## PROBLEM REQUIREMENTS
Produce again, without any change, the lines running from the one with "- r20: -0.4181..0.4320" through the final line of the data below, and only those.

_ _ _ _ _

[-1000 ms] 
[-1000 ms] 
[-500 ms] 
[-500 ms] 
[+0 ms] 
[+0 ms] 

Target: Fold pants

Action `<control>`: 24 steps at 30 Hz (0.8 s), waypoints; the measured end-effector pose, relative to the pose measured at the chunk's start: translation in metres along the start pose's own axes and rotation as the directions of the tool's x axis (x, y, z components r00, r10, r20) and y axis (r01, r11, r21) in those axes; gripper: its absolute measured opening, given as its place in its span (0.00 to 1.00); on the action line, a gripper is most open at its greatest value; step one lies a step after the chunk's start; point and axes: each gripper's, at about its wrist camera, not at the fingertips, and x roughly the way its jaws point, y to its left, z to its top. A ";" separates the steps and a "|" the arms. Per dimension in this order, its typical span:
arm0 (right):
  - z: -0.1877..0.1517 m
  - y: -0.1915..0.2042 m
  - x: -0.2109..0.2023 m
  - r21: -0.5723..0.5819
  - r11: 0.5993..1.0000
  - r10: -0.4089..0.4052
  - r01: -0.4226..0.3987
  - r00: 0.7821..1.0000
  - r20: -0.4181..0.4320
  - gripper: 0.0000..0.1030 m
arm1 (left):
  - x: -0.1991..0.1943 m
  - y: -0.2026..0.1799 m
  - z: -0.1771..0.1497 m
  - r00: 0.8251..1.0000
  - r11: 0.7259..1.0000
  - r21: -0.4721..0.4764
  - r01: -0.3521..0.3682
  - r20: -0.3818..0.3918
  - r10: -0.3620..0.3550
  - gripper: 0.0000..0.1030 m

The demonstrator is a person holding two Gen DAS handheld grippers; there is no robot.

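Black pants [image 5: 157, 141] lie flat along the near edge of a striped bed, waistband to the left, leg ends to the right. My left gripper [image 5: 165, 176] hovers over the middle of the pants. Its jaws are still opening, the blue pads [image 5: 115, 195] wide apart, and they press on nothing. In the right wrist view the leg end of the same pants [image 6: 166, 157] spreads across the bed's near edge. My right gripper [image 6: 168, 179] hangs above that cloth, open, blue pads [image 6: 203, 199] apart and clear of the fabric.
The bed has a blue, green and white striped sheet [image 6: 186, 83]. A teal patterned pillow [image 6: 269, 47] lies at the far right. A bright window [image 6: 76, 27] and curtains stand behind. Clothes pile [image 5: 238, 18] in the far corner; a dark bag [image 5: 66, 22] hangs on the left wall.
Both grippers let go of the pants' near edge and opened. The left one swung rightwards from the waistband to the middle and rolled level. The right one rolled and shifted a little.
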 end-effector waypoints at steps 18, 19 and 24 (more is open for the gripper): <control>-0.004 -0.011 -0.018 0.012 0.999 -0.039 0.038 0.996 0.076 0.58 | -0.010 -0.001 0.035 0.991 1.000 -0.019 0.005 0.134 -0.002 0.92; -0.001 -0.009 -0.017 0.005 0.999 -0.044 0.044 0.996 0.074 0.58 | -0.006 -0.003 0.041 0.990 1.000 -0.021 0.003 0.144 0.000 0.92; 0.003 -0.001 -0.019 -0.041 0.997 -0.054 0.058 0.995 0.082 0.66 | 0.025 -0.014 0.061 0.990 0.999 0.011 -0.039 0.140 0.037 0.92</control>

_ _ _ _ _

## TASK ANSWER
  - r20: -0.4181..0.4320
  - gripper: 0.0000..0.1030 m
arm1 (left):
  - x: -0.1991..0.1943 m
  - y: -0.2026..0.1799 m
  - z: -0.1771..0.1497 m
  - r00: 0.8251..1.0000
  - r11: 0.7259..1.0000
  - r21: -0.4721..0.4764
  - r01: -0.3521..0.3682
  - r20: -0.3818..0.3918
  - r10: -0.3620..0.3550
  - gripper: 0.0000..0.1030 m

The demonstrator is a person holding two Gen DAS handheld grippers; there is no robot.

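Black pants [image 5: 157, 141] lie flat along the near edge of a striped bed, waistband to the left, leg ends to the right. My left gripper [image 5: 165, 176] hovers over the middle of the pants. Its jaws are still opening, the blue pads [image 5: 115, 195] wide apart, and they press on nothing. In the right wrist view the leg end of the same pants [image 6: 166, 157] spreads across the bed's near edge. My right gripper [image 6: 168, 179] hangs above that cloth, open, blue pads [image 6: 203, 199] apart and clear of the fabric.
The bed has a blue, green and white striped sheet [image 6: 186, 83]. A teal patterned pillow [image 6: 269, 47] lies at the far right. A bright window [image 6: 76, 27] and curtains stand behind. Clothes pile [image 5: 238, 18] in the far corner; a dark bag [image 5: 66, 22] hangs on the left wall.
Both grippers let go of the pants' near edge and opened. The left one swung rightwards from the waistband to the middle and rolled level. The right one rolled and shifted a little.
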 end-effector waypoints at steps 18, 19 and 24 (more is open for the gripper): <control>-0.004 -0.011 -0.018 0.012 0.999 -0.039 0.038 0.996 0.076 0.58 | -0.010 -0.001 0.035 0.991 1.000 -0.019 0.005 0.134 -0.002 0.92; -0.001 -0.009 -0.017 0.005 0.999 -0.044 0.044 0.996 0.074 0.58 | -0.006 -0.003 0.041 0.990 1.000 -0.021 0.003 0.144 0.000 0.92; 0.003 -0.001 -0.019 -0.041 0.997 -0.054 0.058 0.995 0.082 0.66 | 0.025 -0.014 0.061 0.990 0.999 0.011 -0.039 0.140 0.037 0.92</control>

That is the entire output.